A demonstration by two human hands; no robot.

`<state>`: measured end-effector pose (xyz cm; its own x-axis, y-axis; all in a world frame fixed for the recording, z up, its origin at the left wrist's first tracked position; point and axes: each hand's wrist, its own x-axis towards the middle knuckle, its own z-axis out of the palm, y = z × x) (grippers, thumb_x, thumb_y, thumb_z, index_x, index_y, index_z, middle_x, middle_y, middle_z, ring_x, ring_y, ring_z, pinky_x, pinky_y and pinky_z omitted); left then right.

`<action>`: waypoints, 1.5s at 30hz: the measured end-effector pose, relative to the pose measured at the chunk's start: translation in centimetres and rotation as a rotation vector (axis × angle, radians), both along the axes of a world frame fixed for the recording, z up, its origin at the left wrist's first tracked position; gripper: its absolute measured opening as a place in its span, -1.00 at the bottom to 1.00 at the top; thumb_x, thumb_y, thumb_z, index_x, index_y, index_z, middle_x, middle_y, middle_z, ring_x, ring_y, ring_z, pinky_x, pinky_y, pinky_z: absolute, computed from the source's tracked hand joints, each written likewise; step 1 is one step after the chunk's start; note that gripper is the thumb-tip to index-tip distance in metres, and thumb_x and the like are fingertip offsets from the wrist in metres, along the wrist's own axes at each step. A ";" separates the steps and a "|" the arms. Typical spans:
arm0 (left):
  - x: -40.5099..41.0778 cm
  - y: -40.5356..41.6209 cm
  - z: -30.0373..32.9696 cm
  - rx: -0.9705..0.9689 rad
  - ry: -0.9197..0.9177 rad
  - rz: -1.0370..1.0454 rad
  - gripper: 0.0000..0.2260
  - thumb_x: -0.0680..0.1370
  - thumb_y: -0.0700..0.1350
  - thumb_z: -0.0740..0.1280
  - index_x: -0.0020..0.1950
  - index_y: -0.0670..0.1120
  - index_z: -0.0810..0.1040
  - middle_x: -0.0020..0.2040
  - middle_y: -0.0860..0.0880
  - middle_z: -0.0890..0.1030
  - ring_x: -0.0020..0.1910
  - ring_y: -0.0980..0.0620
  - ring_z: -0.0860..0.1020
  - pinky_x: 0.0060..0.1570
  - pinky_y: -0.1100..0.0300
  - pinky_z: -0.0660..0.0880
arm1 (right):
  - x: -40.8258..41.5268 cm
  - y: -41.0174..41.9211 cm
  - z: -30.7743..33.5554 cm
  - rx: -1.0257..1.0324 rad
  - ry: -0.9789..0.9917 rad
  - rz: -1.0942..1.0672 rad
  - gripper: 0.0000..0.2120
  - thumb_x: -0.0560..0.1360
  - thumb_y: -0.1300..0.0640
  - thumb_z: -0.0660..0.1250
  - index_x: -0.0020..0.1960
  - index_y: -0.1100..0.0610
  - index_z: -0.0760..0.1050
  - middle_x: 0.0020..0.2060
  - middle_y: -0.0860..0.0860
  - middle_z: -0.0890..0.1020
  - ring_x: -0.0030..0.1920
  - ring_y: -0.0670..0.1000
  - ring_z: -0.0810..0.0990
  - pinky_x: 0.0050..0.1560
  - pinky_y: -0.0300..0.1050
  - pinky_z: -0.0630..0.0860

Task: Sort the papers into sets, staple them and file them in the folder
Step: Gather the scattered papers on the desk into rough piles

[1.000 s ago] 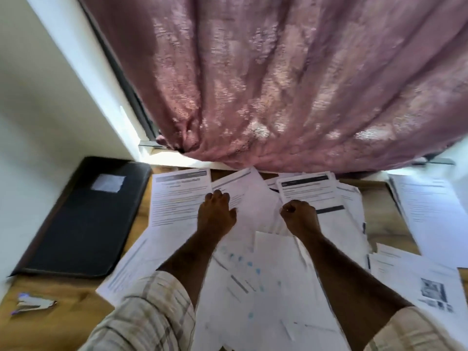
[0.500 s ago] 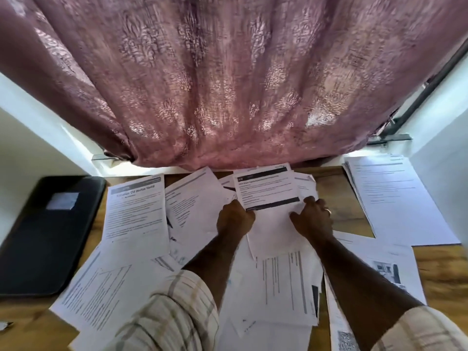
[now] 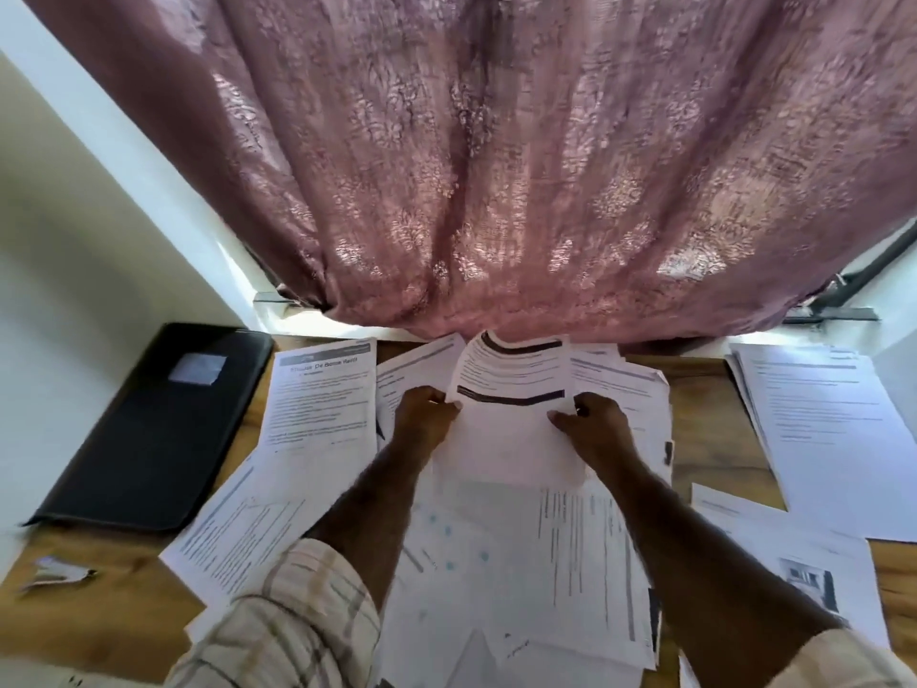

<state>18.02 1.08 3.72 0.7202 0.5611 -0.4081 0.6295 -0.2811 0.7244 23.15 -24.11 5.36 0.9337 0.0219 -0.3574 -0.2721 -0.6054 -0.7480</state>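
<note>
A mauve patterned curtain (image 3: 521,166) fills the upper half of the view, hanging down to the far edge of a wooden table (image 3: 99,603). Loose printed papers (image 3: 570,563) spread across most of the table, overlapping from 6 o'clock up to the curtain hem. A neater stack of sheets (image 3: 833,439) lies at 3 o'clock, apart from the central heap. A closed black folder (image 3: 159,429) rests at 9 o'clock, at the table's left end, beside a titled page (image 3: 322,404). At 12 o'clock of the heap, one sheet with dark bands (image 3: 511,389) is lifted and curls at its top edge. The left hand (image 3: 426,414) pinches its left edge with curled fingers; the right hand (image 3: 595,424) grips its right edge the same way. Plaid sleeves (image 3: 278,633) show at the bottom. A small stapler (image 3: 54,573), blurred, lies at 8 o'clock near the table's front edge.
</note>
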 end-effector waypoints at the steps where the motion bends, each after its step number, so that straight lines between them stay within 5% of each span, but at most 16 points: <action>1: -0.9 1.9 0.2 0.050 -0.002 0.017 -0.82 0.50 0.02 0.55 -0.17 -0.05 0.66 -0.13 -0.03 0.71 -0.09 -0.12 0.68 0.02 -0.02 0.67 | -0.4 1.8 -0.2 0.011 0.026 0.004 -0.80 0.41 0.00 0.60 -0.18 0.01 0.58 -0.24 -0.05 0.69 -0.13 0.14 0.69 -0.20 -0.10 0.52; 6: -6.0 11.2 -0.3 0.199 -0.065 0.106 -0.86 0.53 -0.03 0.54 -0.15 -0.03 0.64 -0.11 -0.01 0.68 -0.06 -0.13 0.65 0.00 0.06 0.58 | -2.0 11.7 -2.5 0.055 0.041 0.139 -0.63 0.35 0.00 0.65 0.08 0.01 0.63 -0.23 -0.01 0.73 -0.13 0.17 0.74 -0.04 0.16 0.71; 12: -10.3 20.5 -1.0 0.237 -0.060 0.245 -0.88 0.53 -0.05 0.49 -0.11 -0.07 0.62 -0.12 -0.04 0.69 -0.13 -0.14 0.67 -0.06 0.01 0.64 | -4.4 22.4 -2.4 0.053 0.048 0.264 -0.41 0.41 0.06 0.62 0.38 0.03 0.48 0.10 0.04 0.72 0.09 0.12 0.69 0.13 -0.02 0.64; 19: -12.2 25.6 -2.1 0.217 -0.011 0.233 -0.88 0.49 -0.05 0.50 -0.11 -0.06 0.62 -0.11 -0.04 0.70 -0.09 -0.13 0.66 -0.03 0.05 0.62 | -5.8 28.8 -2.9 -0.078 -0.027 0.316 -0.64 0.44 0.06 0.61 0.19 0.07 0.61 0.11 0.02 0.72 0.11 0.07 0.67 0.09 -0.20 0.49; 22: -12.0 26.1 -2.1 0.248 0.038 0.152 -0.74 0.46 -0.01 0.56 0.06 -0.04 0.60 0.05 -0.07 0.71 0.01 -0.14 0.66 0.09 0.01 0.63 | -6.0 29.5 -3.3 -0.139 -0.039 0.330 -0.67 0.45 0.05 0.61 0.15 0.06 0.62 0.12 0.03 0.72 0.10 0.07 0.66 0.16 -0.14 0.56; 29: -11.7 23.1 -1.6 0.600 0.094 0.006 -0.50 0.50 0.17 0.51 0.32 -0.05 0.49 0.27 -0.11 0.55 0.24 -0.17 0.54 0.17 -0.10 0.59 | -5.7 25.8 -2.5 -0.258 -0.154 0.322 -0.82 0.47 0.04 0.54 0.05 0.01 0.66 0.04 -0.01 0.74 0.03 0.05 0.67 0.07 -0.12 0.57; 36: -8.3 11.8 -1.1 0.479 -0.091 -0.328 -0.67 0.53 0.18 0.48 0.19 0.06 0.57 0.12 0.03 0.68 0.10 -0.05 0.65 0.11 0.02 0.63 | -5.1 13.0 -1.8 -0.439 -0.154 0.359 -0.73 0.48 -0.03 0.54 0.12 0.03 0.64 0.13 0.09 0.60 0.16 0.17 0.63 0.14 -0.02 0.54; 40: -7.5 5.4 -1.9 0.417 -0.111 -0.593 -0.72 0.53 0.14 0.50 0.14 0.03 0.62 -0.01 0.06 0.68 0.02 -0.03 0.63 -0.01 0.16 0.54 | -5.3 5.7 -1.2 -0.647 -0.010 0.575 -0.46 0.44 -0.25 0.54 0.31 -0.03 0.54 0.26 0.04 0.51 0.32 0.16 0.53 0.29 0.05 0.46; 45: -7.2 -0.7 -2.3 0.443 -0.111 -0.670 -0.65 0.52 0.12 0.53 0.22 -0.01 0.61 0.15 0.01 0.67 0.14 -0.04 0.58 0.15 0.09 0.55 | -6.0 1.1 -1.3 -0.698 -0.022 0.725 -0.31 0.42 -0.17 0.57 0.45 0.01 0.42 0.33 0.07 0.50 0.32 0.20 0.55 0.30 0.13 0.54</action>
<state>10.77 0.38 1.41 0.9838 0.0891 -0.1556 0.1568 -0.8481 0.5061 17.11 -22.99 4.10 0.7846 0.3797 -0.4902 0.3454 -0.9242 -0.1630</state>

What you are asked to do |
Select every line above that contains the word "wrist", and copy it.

Answer area |
`<state>`: measured end-effector pose (xyz cm; its own x-axis, y-axis; all in a world frame fixed for the recording, z up, its origin at the left wrist's first tracked position; point and axes: each hand's wrist, its own x-axis towards the middle knuckle, its own z-axis out of the palm, y = z × x) (grippers, thumb_x, thumb_y, thumb_z, index_x, index_y, index_z, middle_x, middle_y, middle_z, ring_x, ring_y, ring_z, pinky_x, pinky_y and pinky_z omitted); left then right.
`<action>`: waypoints, 1.5s at 30hz: the measured end-effector pose, relative to the pose measured at the chunk's start: translation in centimetres and rotation as a rotation vector (axis × angle, radians), both along the axes of a world frame fixed for the recording, z up, its origin at the left wrist's first tracked position; gripper: its absolute measured opening as a place in its span, -1.00 at the bottom to 1.00 at the top; thumb_x, thumb_y, thumb_z, index_x, index_y, index_z, middle_x, middle_y, middle_z, ring_x, ring_y, ring_z, pinky_x, pinky_y, pinky_z: absolute, computed from the source's tracked hand joints, each written likewise; step 1 is one step after the chunk's start; note that gripper is the thumb-tip to index-tip distance in metres, and thumb_x and the like are fingertip offsets from the wrist in metres, along the wrist's own axes at each step. A ";" separates the steps and a "|" the arms. Typical spans:

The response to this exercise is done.